Что же это такое? А вот что. Если с Чеховым театр раздвинул рамки условности, то с «Карамазовыми» эти рамки все рухнули. Все условности театра, как собирательного искусства, полетели, и теперь для театра ничто не стало невозможным. Если с театром Чехова покатились под гору третьестепенные и второстепенные драматурги, а для крупнейших талантов театр все-таки был слишком условен, то теперь почва для них расчищена от всех пугавших их в театре препятствий.
Я, конечно, увлекаюсь и переоцениваю событие. Но скиньте 50 %, и сколько еще останется! А я нахожу, что это революция не на 5, не на 10 лет, а на сотню, навсегда! Это не «новая {41} форма», а это — катастрофа всех театральных условностей, заграждавших к театру путь крупнейшим литературным талантам.

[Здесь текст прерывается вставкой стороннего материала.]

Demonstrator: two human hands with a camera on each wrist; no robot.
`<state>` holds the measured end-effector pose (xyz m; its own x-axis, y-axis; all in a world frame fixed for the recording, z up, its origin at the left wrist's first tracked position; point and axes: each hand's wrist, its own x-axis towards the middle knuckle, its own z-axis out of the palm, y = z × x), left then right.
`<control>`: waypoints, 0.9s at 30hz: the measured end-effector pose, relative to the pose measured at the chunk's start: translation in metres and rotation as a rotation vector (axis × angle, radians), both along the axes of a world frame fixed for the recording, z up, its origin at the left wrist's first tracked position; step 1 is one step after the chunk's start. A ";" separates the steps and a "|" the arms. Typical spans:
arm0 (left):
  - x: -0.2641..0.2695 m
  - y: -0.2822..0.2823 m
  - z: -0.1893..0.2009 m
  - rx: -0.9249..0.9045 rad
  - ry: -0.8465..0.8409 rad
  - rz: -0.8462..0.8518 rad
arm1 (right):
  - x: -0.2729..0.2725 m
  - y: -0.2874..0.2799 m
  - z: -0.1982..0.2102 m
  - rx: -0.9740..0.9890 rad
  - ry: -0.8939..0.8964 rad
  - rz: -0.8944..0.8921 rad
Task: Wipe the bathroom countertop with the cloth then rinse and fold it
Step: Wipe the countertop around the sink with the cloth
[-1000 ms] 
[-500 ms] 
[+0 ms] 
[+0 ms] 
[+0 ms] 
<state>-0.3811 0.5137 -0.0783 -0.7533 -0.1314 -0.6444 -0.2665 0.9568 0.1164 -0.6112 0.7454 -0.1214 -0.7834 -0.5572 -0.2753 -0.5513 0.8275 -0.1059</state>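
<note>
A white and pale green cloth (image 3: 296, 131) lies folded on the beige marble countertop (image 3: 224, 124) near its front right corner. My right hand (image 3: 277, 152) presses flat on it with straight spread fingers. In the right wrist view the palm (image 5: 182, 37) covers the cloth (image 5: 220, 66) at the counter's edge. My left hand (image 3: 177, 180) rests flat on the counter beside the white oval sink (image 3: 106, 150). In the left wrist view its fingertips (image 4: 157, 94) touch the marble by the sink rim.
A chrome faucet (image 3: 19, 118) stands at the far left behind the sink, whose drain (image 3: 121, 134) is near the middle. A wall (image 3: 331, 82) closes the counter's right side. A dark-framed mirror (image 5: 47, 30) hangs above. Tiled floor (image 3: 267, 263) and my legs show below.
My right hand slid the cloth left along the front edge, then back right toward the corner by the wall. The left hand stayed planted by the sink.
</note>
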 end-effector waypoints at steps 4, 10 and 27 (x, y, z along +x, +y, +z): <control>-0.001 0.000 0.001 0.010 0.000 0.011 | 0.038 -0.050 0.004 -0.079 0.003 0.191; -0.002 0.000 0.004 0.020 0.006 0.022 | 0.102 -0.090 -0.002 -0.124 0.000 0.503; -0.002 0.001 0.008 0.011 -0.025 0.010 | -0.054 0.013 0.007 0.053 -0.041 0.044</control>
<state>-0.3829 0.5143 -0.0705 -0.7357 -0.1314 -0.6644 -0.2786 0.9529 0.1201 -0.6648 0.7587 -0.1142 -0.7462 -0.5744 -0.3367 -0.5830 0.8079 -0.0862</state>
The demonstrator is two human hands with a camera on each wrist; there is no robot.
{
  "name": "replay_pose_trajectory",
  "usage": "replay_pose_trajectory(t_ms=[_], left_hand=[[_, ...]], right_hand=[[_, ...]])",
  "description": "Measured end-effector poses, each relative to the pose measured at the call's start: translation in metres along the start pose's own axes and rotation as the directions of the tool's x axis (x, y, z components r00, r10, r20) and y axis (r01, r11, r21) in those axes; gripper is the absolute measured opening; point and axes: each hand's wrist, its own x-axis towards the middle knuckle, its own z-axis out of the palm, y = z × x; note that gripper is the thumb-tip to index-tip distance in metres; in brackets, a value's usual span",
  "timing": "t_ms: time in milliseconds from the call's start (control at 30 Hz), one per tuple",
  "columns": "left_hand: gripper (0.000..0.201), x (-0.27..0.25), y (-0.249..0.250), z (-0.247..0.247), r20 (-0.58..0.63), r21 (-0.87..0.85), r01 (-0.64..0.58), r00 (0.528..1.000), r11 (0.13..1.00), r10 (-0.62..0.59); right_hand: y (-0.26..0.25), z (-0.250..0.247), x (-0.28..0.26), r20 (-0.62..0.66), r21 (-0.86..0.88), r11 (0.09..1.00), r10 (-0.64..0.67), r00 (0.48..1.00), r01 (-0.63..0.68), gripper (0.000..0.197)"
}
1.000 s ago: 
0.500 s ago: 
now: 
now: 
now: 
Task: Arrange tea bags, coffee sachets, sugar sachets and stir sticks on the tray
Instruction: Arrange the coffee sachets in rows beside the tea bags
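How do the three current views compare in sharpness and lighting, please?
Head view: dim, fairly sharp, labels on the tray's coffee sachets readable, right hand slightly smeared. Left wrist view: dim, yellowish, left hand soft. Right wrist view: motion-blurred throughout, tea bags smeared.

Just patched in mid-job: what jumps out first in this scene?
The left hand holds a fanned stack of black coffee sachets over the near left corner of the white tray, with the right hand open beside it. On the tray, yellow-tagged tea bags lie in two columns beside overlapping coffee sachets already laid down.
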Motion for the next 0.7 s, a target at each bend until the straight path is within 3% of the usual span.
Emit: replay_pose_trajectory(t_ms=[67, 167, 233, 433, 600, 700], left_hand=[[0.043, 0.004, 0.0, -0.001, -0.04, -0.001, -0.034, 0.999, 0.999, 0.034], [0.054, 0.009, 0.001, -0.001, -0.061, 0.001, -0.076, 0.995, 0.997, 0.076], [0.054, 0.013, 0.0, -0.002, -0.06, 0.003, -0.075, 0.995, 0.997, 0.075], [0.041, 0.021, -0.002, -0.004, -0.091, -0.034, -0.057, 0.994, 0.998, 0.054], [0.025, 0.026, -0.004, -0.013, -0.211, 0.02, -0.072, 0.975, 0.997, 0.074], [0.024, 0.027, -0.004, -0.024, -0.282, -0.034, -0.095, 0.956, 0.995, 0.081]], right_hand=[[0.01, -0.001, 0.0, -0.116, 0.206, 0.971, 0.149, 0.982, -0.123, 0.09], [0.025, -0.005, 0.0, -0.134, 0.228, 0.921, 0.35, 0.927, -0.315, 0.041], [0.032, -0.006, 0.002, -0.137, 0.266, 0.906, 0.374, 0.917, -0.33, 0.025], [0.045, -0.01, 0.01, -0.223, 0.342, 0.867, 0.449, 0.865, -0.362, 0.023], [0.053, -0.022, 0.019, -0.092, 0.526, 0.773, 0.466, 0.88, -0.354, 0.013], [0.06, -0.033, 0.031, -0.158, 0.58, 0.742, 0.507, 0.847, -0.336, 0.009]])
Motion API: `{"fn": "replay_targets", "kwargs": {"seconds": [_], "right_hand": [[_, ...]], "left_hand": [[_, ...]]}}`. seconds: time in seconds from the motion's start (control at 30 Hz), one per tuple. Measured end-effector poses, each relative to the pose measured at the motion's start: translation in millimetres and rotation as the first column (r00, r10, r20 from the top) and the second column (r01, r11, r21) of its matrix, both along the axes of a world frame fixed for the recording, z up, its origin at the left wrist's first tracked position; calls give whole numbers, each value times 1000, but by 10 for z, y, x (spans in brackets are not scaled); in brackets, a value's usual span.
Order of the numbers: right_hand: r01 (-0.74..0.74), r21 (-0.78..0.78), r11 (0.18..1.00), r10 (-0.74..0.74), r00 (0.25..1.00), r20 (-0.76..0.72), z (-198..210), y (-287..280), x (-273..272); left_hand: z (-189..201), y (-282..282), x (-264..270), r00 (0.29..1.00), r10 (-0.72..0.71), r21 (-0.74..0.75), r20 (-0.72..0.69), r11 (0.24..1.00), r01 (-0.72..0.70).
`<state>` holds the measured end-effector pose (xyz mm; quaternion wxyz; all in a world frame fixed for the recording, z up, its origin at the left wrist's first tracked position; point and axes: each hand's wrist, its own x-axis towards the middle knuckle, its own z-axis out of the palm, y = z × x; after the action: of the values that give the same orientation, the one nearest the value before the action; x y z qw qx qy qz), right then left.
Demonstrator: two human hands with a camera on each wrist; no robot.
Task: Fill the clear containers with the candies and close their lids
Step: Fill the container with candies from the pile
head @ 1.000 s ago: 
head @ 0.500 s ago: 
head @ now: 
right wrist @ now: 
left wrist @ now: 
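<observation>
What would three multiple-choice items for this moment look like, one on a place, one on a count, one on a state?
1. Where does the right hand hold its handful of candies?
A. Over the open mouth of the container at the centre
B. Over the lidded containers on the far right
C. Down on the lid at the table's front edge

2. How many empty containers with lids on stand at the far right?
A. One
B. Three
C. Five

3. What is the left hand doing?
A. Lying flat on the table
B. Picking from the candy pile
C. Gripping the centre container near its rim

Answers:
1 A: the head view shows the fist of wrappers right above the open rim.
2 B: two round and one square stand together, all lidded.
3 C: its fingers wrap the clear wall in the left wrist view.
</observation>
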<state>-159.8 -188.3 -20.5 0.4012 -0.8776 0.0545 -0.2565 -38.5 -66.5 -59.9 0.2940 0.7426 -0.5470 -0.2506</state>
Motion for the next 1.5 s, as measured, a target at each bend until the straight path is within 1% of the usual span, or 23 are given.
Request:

Почему великие романисты не писали своих великих произведений для театра? По следующим причинам, заложенным в самом театре как искусстве: 1) Потому, что на театре требовалось непременно действие, движение. Это разрушил Чехов. Но сколько еще осталось? 2) Романист говорил: я не могу уложить мои образы и мысли в один вечер и в 4 часа. Теперь мы ему ответим, не укладывайте, вам нужно 2 – 3 вечера? Сделайте одолжение. Публика может слушать и будет вам благодарна. 3) Романист говорил: я не могу разбивать на какие-то «акты», из которых каждый должен идти известное количество времени. Мы ответили, что этого условия уже нет. Вот 20 актов. Из них один идет полтора часа, а другой 4 минуты. 4) Романиста стесняло, что надо вести все в бойком диалоге, не допуская длинных монологов. Мы показываем, как актеры один за другим говорят по 20 – 25 и 28 минут (Снегирев, Грушенька, Иван) и их слушают с еще большим захватом, чем если бы они выявлялись в диалоге. 5) Романист говорит, что в драме надо для развития фабулы вводить лицо в быт только для того, чтобы оно что-то сообщило, что-то рассказало. Не надо теперь и этого. У нас есть чтец. И его слушают, затаив дыхание. Даже гораздо меньше слушают в перерывах, чем во время действия. Во время действия он решительно усиливает художественную эмоцию. Он сливается с тайной театра, с властью театра над толпой. Я предвижу еще 6) не использованное. Иной романист силен описательными страницами. Гамсун дивно описывает лес. Но и это не пропадет на театре. Надо, чтоб огромный художник, равный Гамсуну, написал декорацию, а чтец ее дополнит так, что публика будет упиваться, видя пейзаж и слушая его описание. Разве, когда открылось второе действие «Месяца в деревне» Добужинского, нельзя было прочесть страницу тургеневского описания природы? И разве это было бы не сильнее, чем только у Тургенева?